*Aim of the exercise*:
Return the data that follows, keeping every word and mark unchanged.

*Material provided*:
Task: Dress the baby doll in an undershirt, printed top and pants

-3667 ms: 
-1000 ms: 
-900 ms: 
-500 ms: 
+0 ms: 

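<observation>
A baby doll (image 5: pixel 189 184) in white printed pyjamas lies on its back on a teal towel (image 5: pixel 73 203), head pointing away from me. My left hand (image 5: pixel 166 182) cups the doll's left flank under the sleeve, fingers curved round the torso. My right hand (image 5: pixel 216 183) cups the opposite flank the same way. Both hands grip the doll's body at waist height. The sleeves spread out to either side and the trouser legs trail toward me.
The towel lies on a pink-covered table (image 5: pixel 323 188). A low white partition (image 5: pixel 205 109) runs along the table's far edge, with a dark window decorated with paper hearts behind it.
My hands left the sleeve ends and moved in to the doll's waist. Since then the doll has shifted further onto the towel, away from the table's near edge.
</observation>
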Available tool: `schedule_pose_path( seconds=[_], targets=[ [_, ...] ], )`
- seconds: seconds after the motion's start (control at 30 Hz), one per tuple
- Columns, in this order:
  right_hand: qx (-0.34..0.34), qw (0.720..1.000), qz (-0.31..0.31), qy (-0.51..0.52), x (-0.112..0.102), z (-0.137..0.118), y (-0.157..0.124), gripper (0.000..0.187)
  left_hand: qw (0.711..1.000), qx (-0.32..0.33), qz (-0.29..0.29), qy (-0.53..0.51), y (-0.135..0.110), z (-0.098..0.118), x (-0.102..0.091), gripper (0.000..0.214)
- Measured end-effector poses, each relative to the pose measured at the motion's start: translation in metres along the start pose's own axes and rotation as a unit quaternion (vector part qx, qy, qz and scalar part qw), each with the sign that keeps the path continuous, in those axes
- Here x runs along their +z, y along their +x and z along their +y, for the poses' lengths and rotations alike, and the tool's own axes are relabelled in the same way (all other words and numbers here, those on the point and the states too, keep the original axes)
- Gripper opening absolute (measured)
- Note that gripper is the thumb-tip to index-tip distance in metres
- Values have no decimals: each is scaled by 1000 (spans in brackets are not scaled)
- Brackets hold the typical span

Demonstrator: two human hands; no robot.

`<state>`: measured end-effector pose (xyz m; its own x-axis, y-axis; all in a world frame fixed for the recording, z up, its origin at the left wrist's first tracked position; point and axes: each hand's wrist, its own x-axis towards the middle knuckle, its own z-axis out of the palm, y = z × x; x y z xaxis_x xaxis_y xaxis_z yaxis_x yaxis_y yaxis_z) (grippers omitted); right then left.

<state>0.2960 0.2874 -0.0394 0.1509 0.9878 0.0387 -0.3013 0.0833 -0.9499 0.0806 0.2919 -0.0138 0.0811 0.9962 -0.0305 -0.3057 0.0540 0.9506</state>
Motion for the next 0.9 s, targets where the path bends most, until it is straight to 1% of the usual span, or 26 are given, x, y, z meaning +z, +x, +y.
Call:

*Task answer*:
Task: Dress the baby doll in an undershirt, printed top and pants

-3667 ms: 
-1000 ms: 
-900 ms: 
-500 ms: 
+0 ms: 

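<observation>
A baby doll (image 5: pixel 189 184) in white printed pyjamas lies on its back on a teal towel (image 5: pixel 73 203), head pointing away from me. My left hand (image 5: pixel 166 182) cups the doll's left flank under the sleeve, fingers curved round the torso. My right hand (image 5: pixel 216 183) cups the opposite flank the same way. Both hands grip the doll's body at waist height. The sleeves spread out to either side and the trouser legs trail toward me.
The towel lies on a pink-covered table (image 5: pixel 323 188). A low white partition (image 5: pixel 205 109) runs along the table's far edge, with a dark window decorated with paper hearts behind it.
My hands left the sleeve ends and moved in to the doll's waist. Since then the doll has shifted further onto the towel, away from the table's near edge.
</observation>
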Available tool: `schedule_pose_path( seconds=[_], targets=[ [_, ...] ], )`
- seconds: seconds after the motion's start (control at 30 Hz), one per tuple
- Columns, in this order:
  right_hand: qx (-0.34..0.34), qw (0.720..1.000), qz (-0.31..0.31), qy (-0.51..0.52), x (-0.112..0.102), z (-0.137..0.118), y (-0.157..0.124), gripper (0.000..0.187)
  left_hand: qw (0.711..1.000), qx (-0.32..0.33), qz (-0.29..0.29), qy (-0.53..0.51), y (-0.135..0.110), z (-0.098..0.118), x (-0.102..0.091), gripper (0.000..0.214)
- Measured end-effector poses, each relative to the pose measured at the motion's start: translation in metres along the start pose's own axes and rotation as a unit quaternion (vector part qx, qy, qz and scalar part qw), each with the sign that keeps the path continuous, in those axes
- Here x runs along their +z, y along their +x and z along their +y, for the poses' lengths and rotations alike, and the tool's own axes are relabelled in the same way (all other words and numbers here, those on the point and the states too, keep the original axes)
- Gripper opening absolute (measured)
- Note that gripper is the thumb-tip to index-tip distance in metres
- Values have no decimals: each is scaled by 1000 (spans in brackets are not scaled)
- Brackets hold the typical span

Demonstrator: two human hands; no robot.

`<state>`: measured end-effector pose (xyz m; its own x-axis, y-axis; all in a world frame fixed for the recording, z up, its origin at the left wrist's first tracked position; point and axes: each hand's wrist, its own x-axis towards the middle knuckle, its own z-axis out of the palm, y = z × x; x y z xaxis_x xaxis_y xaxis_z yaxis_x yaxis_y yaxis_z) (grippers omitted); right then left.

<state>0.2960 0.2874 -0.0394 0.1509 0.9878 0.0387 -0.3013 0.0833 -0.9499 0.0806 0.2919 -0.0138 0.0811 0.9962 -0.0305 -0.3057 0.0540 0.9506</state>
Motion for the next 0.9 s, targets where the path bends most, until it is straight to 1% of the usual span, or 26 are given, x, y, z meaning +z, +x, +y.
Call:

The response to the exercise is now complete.